What you return should be the full listing, copied exactly and stripped of its pictures.

▸ STORED DATA
- Opening Delimiter -
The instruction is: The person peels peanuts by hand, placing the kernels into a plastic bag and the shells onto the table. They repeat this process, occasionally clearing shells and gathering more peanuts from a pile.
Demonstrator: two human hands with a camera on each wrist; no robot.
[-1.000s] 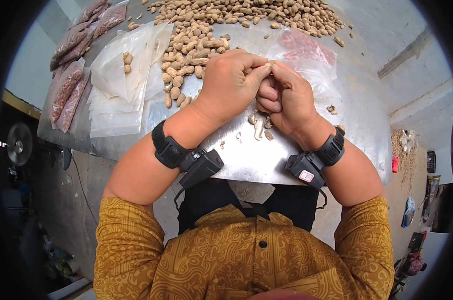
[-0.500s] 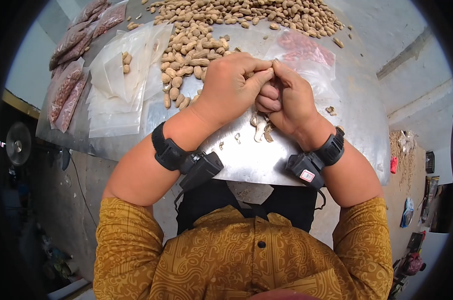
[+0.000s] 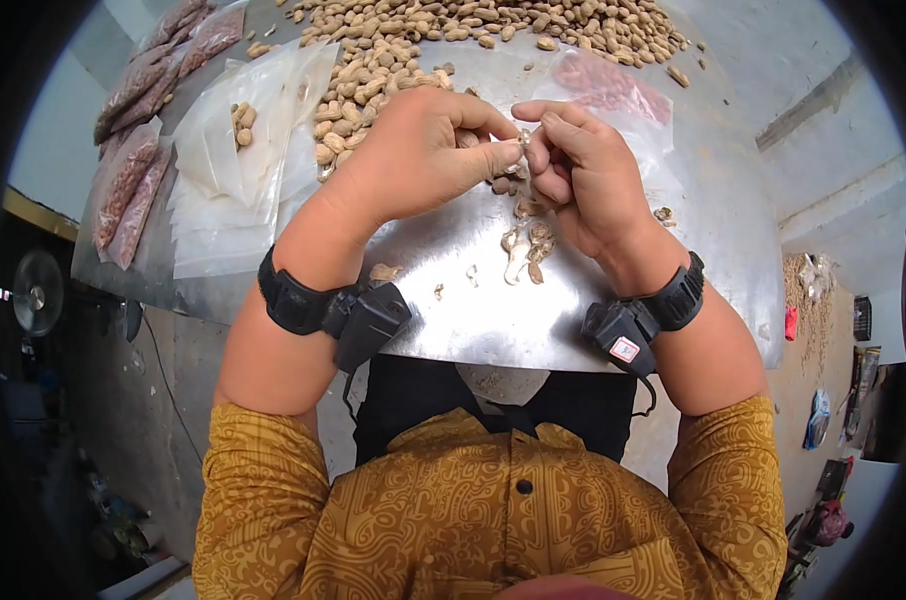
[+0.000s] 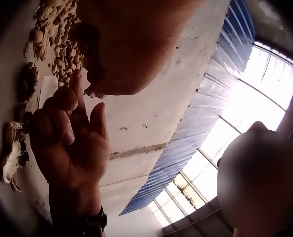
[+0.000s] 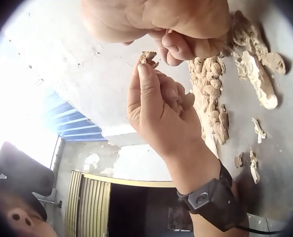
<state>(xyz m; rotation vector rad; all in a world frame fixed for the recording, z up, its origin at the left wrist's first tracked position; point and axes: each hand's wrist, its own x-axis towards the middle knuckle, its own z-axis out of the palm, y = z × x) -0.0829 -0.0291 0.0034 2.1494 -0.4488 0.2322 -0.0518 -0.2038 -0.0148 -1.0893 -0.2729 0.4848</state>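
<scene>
My left hand (image 3: 423,150) pinches a cracked piece of peanut shell (image 5: 149,58) between thumb and forefinger, and its other fingers curl round a whole peanut (image 3: 466,139). Just to the right, my right hand (image 3: 595,170) is apart from it, fingers loosely bent. Nothing shows in the right palm in the left wrist view, where the hand (image 4: 75,143) faces the camera. Below the hands, broken shells (image 3: 516,250) lie on the metal table (image 3: 453,330).
Unshelled peanuts (image 3: 373,75) spread across the back. To the left lie empty clear bags (image 3: 223,225), a few peanuts on them, and filled bags of red kernels (image 3: 128,195). Another bag with red kernels (image 3: 613,85) lies behind my right hand. Shell scraps (image 3: 384,272) dot the front.
The fingertips that met have parted; my left hand has shifted left with the shell piece. My right fingers have spread a little. More shell bits show below the hands.
</scene>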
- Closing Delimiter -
▸ OUTPUT OF THE EXERCISE
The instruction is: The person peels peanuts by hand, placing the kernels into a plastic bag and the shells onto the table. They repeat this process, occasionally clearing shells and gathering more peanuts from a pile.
Demonstrator: two human hands with a camera on each wrist; no robot.
[-1.000s] 
[-0.500s] 
[+0.000s] 
[+0.000s] 
[+0.000s] 
<state>(xyz m; rotation vector rad; all in a world frame fixed for the recording, z up, its origin at the left wrist's first tracked position; point and axes: each hand's wrist, its own x-axis towards the middle knuckle, its own z-axis out of the palm, y = z × x) -0.0829 -0.0291 0.0034 2.1494 -0.4488 0.2322 -0.0518 -0.2038 -0.0148 -1.0893 -0.2729 0.4848</state>
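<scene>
My left hand (image 3: 423,150) pinches a cracked piece of peanut shell (image 5: 149,58) between thumb and forefinger, and its other fingers curl round a whole peanut (image 3: 466,139). Just to the right, my right hand (image 3: 595,170) is apart from it, fingers loosely bent. Nothing shows in the right palm in the left wrist view, where the hand (image 4: 75,143) faces the camera. Below the hands, broken shells (image 3: 516,250) lie on the metal table (image 3: 453,330).
Unshelled peanuts (image 3: 373,75) spread across the back. To the left lie empty clear bags (image 3: 223,225), a few peanuts on them, and filled bags of red kernels (image 3: 128,195). Another bag with red kernels (image 3: 613,85) lies behind my right hand. Shell scraps (image 3: 384,272) dot the front.
The fingertips that met have parted; my left hand has shifted left with the shell piece. My right fingers have spread a little. More shell bits show below the hands.
</scene>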

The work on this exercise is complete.